Sie sind stark involviert, da die notwendigen Bäume kultiviert werden müssen, ehe sie gepflanzt werden können. Wenn man bedenkt, dass es 10 bis 15 Jahre dauert, bis ein Hochstamm mit einem Stammumfang von 20 bis 25 Zentimetern herangewachsen  ist, kann man sich vorstellen, dass möglichst schnell gehandelt werden muss. Außerdem müssen die Baumschulen vor dem Hintergrund, dass eine Baumart plötzlich Schwierigkeiten bekommen könnte, ein größeres Sortiment als früher „bevorraten“. Sie benötigen also einen gewissen Vorlauf zur Umstellung der Sortimente. Es ist nicht einfach, ein Produkt zu produzieren, dass erst in etwa 10 bis 15 Jahren verkauft werden kann.

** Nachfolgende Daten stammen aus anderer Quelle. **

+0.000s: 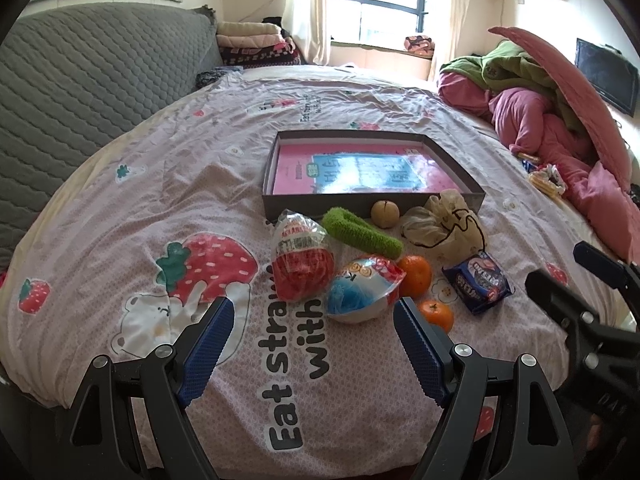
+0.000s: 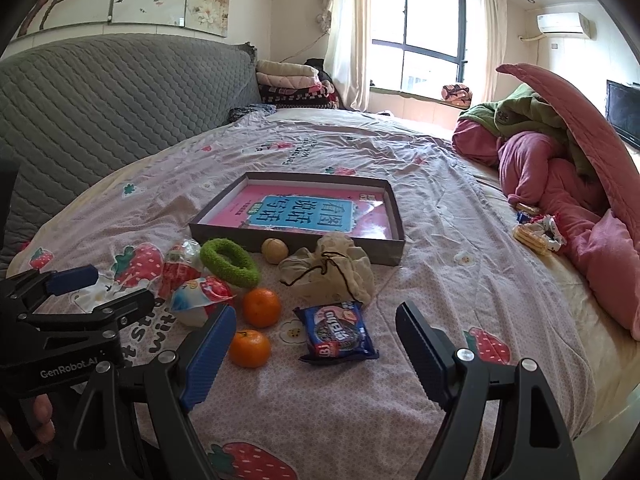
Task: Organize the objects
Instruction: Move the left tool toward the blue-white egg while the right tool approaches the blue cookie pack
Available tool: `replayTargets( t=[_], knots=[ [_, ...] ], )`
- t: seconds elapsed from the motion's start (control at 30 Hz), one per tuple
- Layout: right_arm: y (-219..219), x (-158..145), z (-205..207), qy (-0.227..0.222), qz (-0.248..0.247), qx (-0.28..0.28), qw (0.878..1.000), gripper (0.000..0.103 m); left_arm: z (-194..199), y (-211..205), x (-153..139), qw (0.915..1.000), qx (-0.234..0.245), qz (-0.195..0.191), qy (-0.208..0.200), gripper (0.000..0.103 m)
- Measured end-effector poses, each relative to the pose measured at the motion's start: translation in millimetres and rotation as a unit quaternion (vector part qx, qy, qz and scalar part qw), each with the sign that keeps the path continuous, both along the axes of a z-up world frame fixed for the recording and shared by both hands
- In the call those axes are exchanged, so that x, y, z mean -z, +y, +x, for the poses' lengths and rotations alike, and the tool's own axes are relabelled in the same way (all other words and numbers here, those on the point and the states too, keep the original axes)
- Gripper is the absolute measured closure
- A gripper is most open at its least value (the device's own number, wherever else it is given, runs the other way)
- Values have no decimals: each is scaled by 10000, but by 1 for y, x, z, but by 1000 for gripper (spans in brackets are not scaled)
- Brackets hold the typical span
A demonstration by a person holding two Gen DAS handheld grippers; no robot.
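From the left wrist camera, the left gripper (image 1: 314,316) hangs above the bed sheet (image 1: 120,208) with its two blue-padded jaws spread wide and nothing between them. Just ahead of it lies a blue and white packaged ball (image 1: 362,290), and to the left of that a red packaged ball (image 1: 300,264); the two packages touch each other. Behind them lies a green fuzzy ring (image 1: 362,232), and beyond the ring a small tan round fruit (image 1: 385,214) sits just in front of the wall of the shallow gray box (image 1: 276,168), which holds a pink and blue book (image 1: 360,172). A cream drawstring pouch (image 1: 440,224) lies to the right of the fruit, also near the box. Two oranges are there, one orange (image 1: 416,276) beside the blue package and a smaller orange (image 1: 437,314) close to the right jaw. A blue cookie packet (image 1: 478,282) lies right of them. The right gripper (image 1: 576,276) shows at the right edge, also spread open. From the right wrist camera, the right gripper (image 2: 316,324) is open wide and empty, and the cookie packet (image 2: 338,332) lies on the sheet between and ahead of its jaws, not touched. The two oranges (image 2: 262,308) lie to the left of the packet, the near one just beside the left jaw. The pouch (image 2: 328,272) rests against the front of the box (image 2: 296,246). The left gripper (image 2: 100,290) appears at the left edge, open, above the packaged balls.
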State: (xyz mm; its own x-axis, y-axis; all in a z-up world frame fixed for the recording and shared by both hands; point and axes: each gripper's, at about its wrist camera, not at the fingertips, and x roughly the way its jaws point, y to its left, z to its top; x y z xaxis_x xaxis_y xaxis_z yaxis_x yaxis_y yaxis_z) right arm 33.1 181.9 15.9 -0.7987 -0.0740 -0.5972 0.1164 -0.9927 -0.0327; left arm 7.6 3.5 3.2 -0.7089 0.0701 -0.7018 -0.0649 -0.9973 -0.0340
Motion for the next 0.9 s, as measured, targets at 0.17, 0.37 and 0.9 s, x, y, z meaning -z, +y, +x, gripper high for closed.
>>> replayTargets(
  t=[0.17,0.37,0.9],
  knots=[
    [9,6,0,-91,-45,40,9999,22,-1,1,10,9998,125,61,-158,20],
    [16,15,1,-229,-102,31,9997,22,-1,4,17,9990,307,160,-287,20],
    [24,33,-2,-473,-125,35,9988,22,0,8,37,9972,511,146,-524,20]
  ],
)
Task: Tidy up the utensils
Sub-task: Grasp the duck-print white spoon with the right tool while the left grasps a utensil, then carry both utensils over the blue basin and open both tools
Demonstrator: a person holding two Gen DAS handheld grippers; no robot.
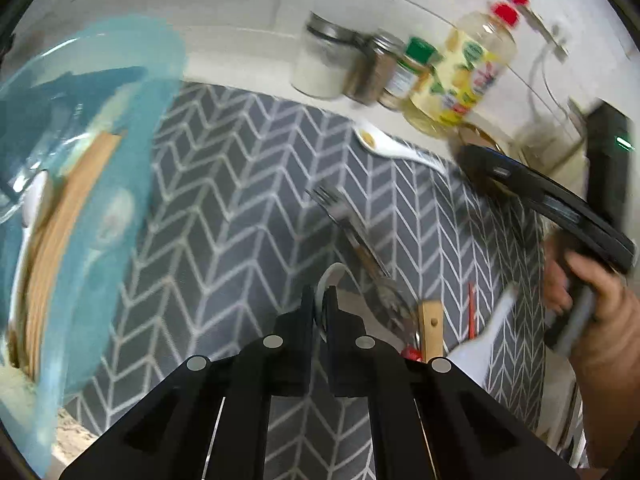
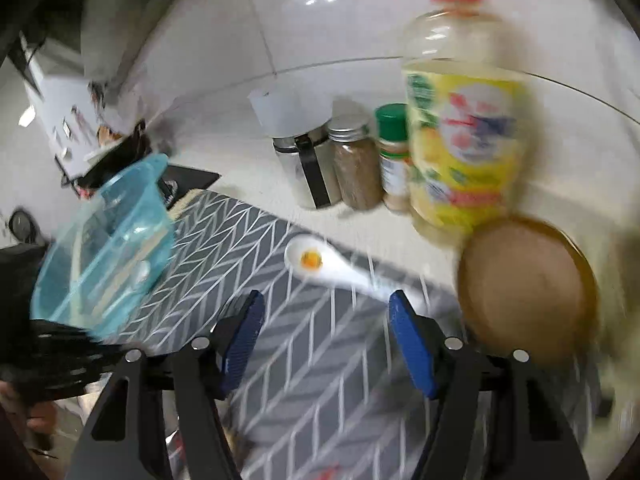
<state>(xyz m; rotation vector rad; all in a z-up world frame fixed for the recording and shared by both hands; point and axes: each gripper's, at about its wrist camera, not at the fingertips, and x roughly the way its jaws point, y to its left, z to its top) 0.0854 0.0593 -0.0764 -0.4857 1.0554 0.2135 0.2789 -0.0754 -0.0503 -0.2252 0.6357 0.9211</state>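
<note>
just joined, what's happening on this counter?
A person is sorting utensils with handheld tongs in each hand. The left tongs are shut on the rim of a white spoon-like utensil on the grey chevron mat. The right tongs are open and empty, pointed toward a white ceramic spoon on the mat. A blue plastic bin already holds several utensils. A fork and other pieces remain on the mat.

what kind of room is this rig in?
Most likely a home kitchen counter: a cooking oil bottle and spice jars stand against a white tiled wall, with a fork and a ceramic spoon on a grey patterned mat.
</note>
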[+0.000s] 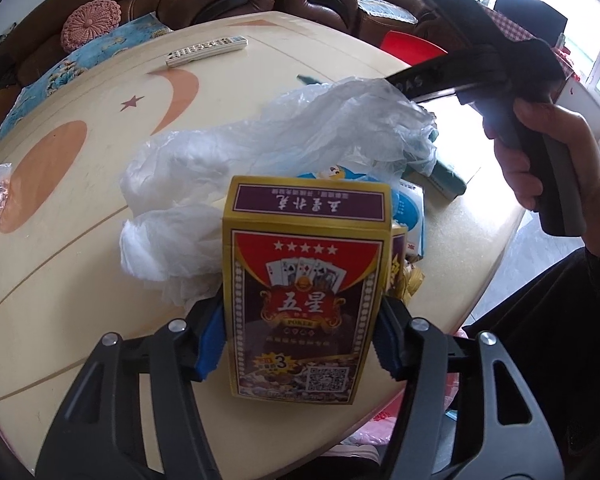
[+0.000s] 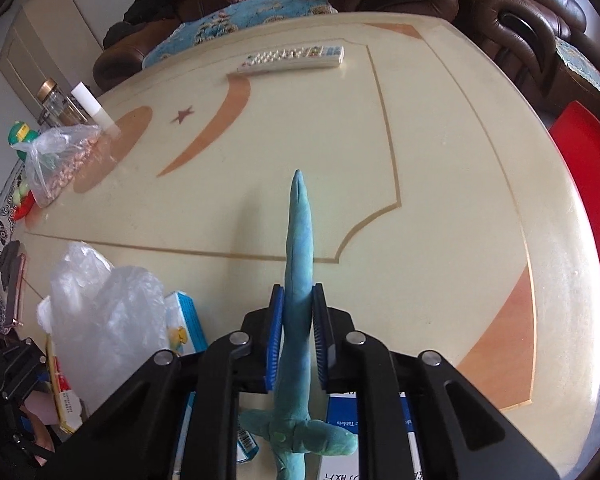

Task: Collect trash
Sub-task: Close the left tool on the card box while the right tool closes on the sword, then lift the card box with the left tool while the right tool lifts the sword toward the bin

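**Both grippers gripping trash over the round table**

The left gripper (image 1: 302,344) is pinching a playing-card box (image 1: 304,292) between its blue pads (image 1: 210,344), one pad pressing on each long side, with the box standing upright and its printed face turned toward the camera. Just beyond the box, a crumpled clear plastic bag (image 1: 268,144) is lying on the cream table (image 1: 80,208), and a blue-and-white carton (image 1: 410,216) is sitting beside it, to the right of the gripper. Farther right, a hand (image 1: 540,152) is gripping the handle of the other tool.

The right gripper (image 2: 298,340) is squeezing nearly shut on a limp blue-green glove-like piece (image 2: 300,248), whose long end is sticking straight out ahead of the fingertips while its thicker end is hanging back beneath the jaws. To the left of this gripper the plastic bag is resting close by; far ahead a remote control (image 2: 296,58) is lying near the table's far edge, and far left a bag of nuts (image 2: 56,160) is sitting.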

Woher bekommen Sie die Bäume?
Aus heimischen, rheinischen Baumschulen.

Haben Sie gezählt, wie viele Bäume Sie schon in Bonn gepflanzt haben?
Nein, ich schätze aber, dass es rund 2.000 Bäume sind. Wir pflanzen sie allerdings nicht nur, sondern wir übernehmen danach auch für einige Jahre die Pflege.